====== Material for this exercise ======

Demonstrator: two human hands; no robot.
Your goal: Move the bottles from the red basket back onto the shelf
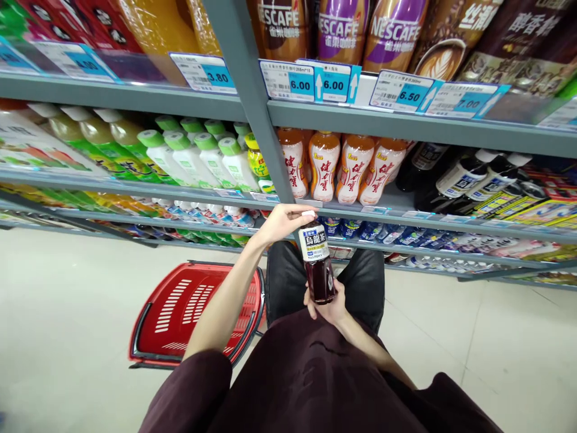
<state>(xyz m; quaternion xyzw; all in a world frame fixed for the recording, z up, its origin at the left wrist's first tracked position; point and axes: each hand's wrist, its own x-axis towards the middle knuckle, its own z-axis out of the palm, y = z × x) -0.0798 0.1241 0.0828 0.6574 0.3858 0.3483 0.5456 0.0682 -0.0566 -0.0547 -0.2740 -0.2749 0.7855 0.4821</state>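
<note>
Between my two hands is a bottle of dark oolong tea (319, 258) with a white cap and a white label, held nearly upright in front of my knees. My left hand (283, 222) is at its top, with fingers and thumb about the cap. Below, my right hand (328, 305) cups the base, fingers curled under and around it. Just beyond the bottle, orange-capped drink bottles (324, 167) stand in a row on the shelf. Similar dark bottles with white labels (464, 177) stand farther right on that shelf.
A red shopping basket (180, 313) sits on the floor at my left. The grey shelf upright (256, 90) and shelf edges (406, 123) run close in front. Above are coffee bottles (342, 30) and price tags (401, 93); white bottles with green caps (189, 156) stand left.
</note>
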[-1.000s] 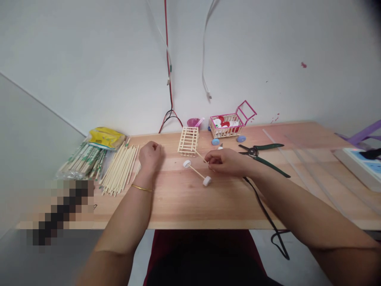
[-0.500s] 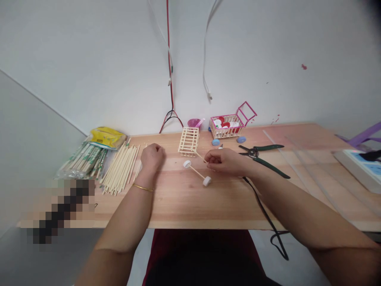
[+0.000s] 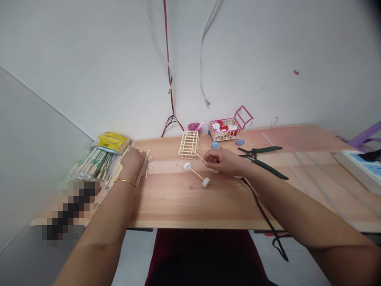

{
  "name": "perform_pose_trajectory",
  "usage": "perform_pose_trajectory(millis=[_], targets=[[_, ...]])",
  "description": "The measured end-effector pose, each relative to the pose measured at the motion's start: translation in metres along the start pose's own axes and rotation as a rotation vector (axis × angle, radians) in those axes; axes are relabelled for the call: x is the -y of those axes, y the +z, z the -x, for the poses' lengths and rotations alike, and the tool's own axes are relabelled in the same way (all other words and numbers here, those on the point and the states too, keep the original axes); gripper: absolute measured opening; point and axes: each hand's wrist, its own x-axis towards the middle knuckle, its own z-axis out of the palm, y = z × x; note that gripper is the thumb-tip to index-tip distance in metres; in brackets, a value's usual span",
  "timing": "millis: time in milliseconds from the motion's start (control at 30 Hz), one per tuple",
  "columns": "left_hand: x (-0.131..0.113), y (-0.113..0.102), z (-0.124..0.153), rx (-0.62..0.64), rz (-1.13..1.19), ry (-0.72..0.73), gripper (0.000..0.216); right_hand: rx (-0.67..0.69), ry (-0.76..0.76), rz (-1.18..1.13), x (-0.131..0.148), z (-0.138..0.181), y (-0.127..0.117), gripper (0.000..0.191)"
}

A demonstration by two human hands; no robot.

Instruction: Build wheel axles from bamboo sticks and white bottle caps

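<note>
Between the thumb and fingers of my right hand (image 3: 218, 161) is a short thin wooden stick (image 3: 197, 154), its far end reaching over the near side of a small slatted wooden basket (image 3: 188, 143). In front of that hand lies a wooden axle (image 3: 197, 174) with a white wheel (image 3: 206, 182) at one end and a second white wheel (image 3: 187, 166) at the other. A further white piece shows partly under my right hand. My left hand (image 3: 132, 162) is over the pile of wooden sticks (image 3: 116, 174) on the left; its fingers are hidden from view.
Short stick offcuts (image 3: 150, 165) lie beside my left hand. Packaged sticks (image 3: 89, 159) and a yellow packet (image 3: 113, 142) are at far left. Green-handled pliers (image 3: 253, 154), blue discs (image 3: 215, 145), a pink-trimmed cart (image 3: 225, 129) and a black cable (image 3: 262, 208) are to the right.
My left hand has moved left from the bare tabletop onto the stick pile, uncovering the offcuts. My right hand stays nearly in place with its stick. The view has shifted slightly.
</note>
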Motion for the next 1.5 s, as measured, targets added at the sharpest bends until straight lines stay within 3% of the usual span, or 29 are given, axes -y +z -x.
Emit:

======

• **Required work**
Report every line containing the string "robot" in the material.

• **Response to this task**
Demonstrator: two human hands; no robot.
A demonstration by two human hands; no robot.

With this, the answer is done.